There are varying degrees of referring to all the things in a group. If you just mean the group in general, that what you are saying about them is true on the whole, then don't use an article. If you want to make it clear that you mean all of them, with no obvious exceptions, then use "the", and if you want to say that there are no exceptions at all, use "all the".


----------



## le avocado

Hi Uncle Jack,
I get the point, Thank you so much for your help.


----------



## le avocado

Uncle Jack said:


> Although a prepositional phrase is fine with a smaller, more readily identifiable group, such as "the teachers in the school",


Hi uncle Jack,
I often see you and native people here say that "use* "the"* + plural noun" to refer to all of things in a group". But sometimes, I am still confused.

Let's take a look at these sentences:

**A SPECIFIC SITUATION:*
(1)The teachers in my school are nice.
(2)Teachers in my school are nice.

As I know, "the" is optional here, but native people are highly likely use the sentence with "the".
The thing I am confused I that what the function of *"the"* in the sentence (1)
I have 2 opinions, I am not sure which one is correct.

1. "The" in (1) refers to *"all"* teacher in my school as you often explains to me.
2. "The" in (1) is used to refer to identified teachers, *they are teachers in my schools*, not elsewhere schools. or any school, or not teachers in general.

In addition, I have an opinion on (2) that "teachers" here means "some teachers, not all teachers" in my school. Right?

**A GENERAL STATEMENTS:*
(3). People who love reading books often love dogs.
(4). *The* people who love reading books often love dogs.

According to what I have learned, "the" is also optional for this kind of general statements too.

(3) refers to almost people, maybe "some people". there are some exceptions. Right?
(4) refers to *all* people who love reading book, no exception. Right?


----------



## Uncle Jack

le avocado said:


> As I know, "the" is optional here, but native people are highly likely use the sentence with "the".


They know who all (or most) of the teachers are, and they form a small group of identifiable individuals. There is therefore no need to generalise, which is what omitting the article does. There still is an element of "all".

Note, too, that "the" never emphasises all as much as using "all" does, but "the" tends to mean rather more than a generalisation.



le avocado said:


> (3). People who love reading books often love dogs.
> (4). *The* people who love reading books often love dogs.


(3) is a general statement. (4) is something more than a general statement. Obviously the speaker doesn't know everyone who loves reading books, but "the" might still be used if, for example, a scientific study had found a very close correlation between these two things.


----------



## RM1(SS)

NB:


le avocado said:


> (1) At the table in Japan, try to relax and maintain *a* harmonious atmosphere.
> (2) At the tables in Japan, try to relax and maintain *a* harmonious atmosphere.
> (1) At a table in Japan, try to relax and maintain *a* harmonious atmosphere.


----------



## le avocado

le avocado said:


> (3). People who love reading books often love dogs.
> (4). *The* people who love reading books often love dogs.





Uncle Jack said:


> (4) is something *more than* a general statement.
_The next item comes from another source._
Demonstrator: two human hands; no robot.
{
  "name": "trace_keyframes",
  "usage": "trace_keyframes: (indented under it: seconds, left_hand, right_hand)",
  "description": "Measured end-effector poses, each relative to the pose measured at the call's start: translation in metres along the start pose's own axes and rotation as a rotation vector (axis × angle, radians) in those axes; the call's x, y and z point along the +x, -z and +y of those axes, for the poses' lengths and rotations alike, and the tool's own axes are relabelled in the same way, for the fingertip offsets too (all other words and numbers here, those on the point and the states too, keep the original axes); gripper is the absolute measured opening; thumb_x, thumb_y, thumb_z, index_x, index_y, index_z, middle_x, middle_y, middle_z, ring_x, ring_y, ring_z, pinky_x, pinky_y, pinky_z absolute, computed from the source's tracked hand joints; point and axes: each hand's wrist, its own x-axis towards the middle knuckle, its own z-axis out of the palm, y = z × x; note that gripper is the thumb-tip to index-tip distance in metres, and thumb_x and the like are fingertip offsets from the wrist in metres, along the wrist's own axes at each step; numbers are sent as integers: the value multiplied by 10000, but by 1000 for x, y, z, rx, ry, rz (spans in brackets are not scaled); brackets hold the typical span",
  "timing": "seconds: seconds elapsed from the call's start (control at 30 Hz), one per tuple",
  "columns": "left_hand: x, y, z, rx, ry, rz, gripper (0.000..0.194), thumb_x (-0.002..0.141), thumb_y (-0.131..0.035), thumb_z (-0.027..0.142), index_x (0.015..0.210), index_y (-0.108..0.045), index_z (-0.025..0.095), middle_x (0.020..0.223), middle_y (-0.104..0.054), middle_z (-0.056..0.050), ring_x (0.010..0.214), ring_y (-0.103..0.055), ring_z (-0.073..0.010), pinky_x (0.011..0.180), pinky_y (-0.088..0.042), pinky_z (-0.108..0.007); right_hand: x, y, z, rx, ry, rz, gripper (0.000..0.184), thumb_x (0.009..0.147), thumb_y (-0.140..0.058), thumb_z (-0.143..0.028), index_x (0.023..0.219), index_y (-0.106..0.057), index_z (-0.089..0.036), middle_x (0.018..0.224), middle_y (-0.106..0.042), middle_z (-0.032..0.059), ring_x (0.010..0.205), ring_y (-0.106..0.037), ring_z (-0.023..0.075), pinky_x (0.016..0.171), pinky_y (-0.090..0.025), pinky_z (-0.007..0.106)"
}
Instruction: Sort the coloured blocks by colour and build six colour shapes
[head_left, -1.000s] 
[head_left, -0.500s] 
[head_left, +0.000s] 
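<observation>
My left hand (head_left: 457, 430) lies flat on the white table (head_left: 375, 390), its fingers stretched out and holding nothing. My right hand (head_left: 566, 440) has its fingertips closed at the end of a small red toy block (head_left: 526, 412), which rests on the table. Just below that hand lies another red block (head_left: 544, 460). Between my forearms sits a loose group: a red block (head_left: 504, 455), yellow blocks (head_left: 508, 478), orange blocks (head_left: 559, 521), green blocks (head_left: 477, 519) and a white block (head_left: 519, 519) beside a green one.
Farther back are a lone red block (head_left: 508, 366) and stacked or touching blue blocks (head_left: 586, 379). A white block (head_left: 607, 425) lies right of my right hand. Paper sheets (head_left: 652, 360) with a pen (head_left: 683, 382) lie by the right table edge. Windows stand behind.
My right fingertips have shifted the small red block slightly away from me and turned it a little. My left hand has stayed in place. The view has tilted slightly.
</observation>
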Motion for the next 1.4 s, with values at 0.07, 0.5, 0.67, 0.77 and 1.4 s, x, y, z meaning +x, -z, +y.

In (4) I  just want to make a general statement from what I observe from things around my life. You used the word " be more than" , this means (4) is not a general statement. or (4) is trully a general statement?

I read a similar example, I saw an explanation from a native speaker as below:


rafanadal said:


> I love the people who love animals.
> I love people who love animals





natkretep said:


> Both are acceptable. The second one is the more general one. The definite article isolates this particular group of people from other groups of people, and is therefore potentially contrastive, ie I love the people who love animals (as opposed to, say, the people who love cars).



After reading this explanation, I think that (3) and (4) both can acceptable to refer to a general statement. Right? Similarly, (4) is also a general statement, the use of "the" with a relative clause (the people who...) is to mean that there are other groups of people ( for example people who hate reading books). Is my opinion correct?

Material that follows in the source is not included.